The inflation apparition
If the investing climate has remained buoyant, it may be attributed in part to the backdrop of positive economic news. Last week, for example, the US Bureau of Labor Statistics reported the producer price index dropped 0.4 percent in February, signaling that wholesalers are not yet having to pay more for raw materials.
This recently prompted Merrill Lynch & Co. economist Gerald Cohen to declare, "Inflation is dead."
If inflation is dead, the economy is electric. Economists are raising their estimates for the first quarter of 1999, with some forecasters now predicting that gross domestic product (America's output of goods and services) is growing at a rate of 4 to 5 percent, a veritable boom for this time of year.
"It's the strongest economy I've seen without inflation," says Lyle Gramley, an economist with 45 years' experience and a former member of the Federal Reserve Board.
Behind the strong economy are a healthy labor market - the jobless rate is a low 4.4 percent - and buoyant consumers. In February, retail sales rose 0.9 percent. Mr. Cohen now expects consumer spending will grow around 5 percent in the first quarter, a very brisk rate.
In the past, such an economic boom would spur the Federal Reserve to hit the brakes. But the Fed is not expected to make any changes in interest-rate policy when it meets at the end of the month. "The circumstances are different than years ago," says Mr. Gramley, a consulting economist at the Mortgage Bankers Association in Washington. "We're now in a less inflationary world, so the Fed does not take preemptive steps."
Even if the Fed does not act, Gramley thinks the Fed may signal that its inclination might be to raise interest rates because of the strong growth rate. "That may scare the markets and cool the stock market," he says.

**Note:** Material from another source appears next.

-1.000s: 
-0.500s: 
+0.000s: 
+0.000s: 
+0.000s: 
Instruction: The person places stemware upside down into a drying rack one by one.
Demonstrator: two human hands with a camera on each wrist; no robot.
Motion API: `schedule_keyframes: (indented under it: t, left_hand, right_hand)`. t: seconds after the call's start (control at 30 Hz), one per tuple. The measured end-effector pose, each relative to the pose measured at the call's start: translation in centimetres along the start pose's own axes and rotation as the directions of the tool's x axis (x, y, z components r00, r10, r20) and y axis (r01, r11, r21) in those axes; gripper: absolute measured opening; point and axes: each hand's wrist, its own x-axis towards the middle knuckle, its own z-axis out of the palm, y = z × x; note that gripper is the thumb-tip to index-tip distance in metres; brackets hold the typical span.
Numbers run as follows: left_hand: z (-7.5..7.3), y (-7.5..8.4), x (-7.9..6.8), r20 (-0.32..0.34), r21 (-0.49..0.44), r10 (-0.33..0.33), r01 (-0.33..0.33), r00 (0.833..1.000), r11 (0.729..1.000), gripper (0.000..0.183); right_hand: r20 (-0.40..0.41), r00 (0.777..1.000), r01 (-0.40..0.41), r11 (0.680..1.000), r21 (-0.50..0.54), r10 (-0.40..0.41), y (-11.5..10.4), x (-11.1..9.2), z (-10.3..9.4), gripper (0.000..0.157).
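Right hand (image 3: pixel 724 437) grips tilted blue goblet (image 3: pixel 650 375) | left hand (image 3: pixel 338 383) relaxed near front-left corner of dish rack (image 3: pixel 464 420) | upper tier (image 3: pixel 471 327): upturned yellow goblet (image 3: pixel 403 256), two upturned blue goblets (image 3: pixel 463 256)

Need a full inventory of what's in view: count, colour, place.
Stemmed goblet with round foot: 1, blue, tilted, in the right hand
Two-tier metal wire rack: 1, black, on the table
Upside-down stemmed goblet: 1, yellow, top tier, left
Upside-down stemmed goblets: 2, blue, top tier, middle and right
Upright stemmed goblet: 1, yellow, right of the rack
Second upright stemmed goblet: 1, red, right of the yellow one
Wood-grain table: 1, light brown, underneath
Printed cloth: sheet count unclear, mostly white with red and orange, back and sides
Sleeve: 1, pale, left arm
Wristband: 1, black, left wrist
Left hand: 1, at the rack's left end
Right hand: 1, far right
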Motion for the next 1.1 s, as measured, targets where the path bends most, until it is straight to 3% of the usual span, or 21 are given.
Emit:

But Scott Grannis, a principal Western Asset Management based in Pasadena, Calif., says the Fed shouldn't even consider tightening rates. He notes that commodity prices are at a 20-year low and the dollar is strong, which gives American consumers a lot of buying power. "The Fed actually has room to ease," says Mr. Grannis, whose firm manages $47 billion.
A 'tired' market?
If the Fed does ease interest rates, it would help rejuvenate the market. Mr. Laplaige believes the market is running mainly on emotion as traders try to get the Dow over 10000.
"This is a very tired market, and it's running out of steam," he says. "Once we get past 10000, the question will be, are we overpaying?"
Serhant expects that a market with the Dow at 10000 will slow down. Instead of double-digit gains, he foresees 8 to 9 percent annual gains.
"This is not gloom and doom, but people will have to get used to more modest returns," he predicts.